Why would you want to do this?
Selling the put option provides cash income. If you sell an out-of-the-money put option and it expires without being executed, you aren't required to purchase shares. You simply receive the cash and have no obligation. If the price falls below the strike at expiration, then you will need to purchase the shares for the strike price.

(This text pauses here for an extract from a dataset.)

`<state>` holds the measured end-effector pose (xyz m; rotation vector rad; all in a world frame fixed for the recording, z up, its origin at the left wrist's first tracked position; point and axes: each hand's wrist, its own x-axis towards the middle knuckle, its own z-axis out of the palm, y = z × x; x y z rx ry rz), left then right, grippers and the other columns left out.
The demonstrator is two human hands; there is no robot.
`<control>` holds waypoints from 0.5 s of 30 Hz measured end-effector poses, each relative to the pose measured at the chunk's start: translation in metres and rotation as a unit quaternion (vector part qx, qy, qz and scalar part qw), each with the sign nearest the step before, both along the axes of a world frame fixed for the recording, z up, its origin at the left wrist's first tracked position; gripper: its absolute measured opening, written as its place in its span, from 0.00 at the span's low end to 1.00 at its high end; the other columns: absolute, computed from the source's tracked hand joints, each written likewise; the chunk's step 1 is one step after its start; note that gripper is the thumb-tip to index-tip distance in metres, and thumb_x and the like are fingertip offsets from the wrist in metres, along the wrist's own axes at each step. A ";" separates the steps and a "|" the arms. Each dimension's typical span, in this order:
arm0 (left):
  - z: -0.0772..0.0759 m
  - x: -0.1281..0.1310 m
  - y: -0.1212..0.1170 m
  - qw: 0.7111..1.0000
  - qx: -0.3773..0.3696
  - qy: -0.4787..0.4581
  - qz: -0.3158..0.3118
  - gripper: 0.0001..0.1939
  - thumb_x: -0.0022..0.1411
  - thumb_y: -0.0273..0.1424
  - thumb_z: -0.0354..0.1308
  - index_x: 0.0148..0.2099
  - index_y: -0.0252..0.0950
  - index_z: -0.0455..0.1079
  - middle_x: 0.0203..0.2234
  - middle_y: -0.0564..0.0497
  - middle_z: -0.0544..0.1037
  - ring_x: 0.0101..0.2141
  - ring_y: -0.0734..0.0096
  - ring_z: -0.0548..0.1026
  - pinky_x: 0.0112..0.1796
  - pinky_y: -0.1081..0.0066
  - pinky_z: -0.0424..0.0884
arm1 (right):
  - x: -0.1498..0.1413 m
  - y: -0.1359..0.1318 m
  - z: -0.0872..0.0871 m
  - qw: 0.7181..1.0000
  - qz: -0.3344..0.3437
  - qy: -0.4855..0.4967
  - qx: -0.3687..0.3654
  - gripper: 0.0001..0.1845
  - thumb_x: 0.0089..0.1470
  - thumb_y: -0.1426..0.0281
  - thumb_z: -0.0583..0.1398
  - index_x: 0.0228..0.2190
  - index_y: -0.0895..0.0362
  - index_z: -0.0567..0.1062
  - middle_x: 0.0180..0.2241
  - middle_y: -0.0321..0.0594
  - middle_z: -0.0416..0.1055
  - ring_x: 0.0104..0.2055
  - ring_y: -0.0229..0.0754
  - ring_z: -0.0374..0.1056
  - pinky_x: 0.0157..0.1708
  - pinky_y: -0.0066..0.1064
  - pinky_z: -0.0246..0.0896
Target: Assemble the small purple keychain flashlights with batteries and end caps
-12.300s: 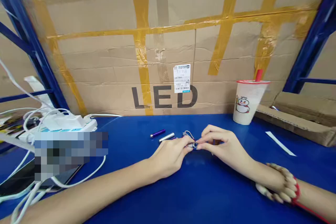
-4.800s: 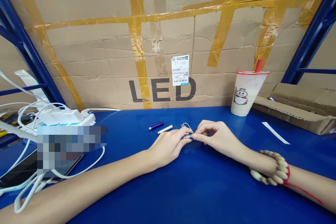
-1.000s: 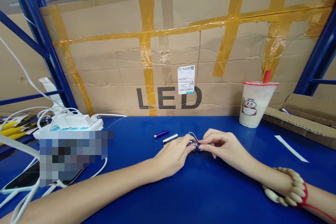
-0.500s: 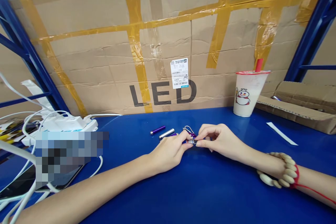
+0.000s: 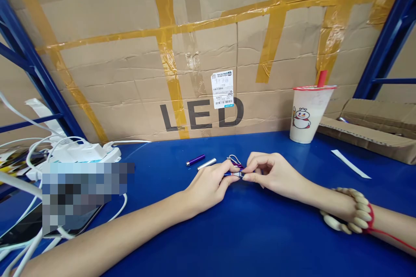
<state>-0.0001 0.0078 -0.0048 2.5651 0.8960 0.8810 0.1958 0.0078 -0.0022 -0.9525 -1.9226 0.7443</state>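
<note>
My left hand (image 5: 209, 184) and my right hand (image 5: 271, 172) meet at the middle of the blue table (image 5: 247, 233), both pinching a small metal cylinder (image 5: 236, 174) with a thin wire loop (image 5: 233, 158) rising behind it. The fingertips of both hands are closed round its two ends, and the piece rests low over the table. A beaded bracelet (image 5: 349, 216) is on my right wrist. Just behind my left hand lie a purple tube (image 5: 195, 160) and a silver tube (image 5: 206, 164).
A taped cardboard sheet marked LED (image 5: 201, 114) stands along the back. A white drink cup (image 5: 307, 114) with a red straw stands back right, beside a flat cardboard box (image 5: 373, 132) and a white paper strip (image 5: 350, 163). At left, a power strip (image 5: 81, 153), white cables and a phone (image 5: 29, 229).
Both hands stay pinched on the small cylinder with only slight finger shifts. The view has tilted a little between frames.
</note>
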 end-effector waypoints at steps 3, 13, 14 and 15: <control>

You can use naked puts to automatically buy stock at a lower price than the current price, while giving yourself the discipline to actually buy when the price drops. Buy low, sell high. And ultimately, if the price doesn't drop, you can collect the premium on the puts and wait for an opportune moment to jump in.
Out of the Money Example
Wal-Mart Stores Inc. (WMT) shares currently trade for $52.01. The April $50 put has a bid price of $0.58. With $50,000 cash in your account, you could sell ten put options and collect $580 less commissions. This is about 1% return on your money over the next 43 days. Annualized, the premium is returning about 8.48% in cash. You are simply waiting for WMT to drop about 4% in price to pick up your shares.
In the Money Example
Everest Re Group Ltd. (RE) underwrites reinsurance and insurance in the United States (the U.S.), Bermuda, and international markets. As an insurance company it's abnormal to have shares trading below book value, but this particular insurer trades at 0.76 price to book. If an investor is willing to buy their shares today, he may consider a naked put position for shares that are in-the-money. The current price of the stock is $88.28, but if the investor plans on holding through the April 2011 expiration, no matter what, then selling naked puts could lower the entry price. The $90 April 2011 put option has a bid of $2.90. So, selling this put would create an obligation to buy shares at a net of $87.10, which is $1.18 less than the current price.